Perfumes jurisdicionais
Publicação em 29.03.22Charge de GERSON KAUER

Audiência de ação penal relativa a roubo à mão armada, ocorrido em loja de perfumes, com prisão em flagrante do assaltante em fuga. O magistrado - homem elegante, traje bem cortado, penduricalhos pingando em sua conta - ouve, como vítima, a dona do estabelecimento. Aos 30 de idade, ela exala fragrância típica aos melhores perfumes franceses.
Aos soluços – mesmo passados vários meses desde a investida criminosa – a vítima ainda está em choque existencial. Quando o magistrado indaga sobre o possível reconhecimento visual do acusado, ela quase entra em síncope.
A escrevente alcança-lhe água, o promotor oferece balas de hortelã, a vítima não aceita participar do reconhecimento – no que, aliás, está certíssima.

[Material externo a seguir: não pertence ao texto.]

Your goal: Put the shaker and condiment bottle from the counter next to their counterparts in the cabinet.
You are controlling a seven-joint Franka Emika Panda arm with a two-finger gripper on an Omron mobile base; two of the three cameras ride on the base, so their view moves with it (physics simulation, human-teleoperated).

A ela é sugerido então que, para evitar justamente o encontro visual com o facínora, aguarde no contíguo gabinete do juiz.
Este, na sequência, ouve as testemunhas, interroga o réu e manda chamar os agentes penitenciários para a volta do réu ao presídio. De repente, o celular do magistrado tilinta, ele pede desculpas e ausenta-se do recinto para atender a ligação:
- Vou à minha sala. Por favor, aguardem um minuto.
Quando se prepara para retornar à sala de audiências, o magistrado é surpreendido pela vítima:
- Doutor, o senhor tem compromisso hoje à noite?
O juiz polidamente responde “já ser compromissado diuturnamente há muitos anos”. A mulher sorri insinuante e diz ter gostado “do que acabei de ouvir, mas lhe asseguro que eu não estou a fim de compromissos sérios”.
O magistrado capta o recado e objetivamente sugere que seria melhor, para ela, “buscar alguém mais novo”. Claramente – mas sem explícitas palavras – ele dá a entender que, com 50 de idade, não tem mais disposição física para as maratonas sexuais que parecem ser almejadas pela jovem mulher.
Ela volta à sala de audiências; o juiz também. Ele senta-se para presidir os derradeiros momentos. E – após um suspiro – evoca Vinicius de Moraes, o poeta das muitas mulheres: “A vida é a arte do encontro, embora haja tantos desencontros pela vida”.
Os demais presentes entreolham-se sem entender o porquê da frase, aparentemente fora do contexto jurisdicional.
Ao que interessa: duas semanas depois o assaltante é condenado a seis anos de prisão. E a loja de perfumes continua ativa.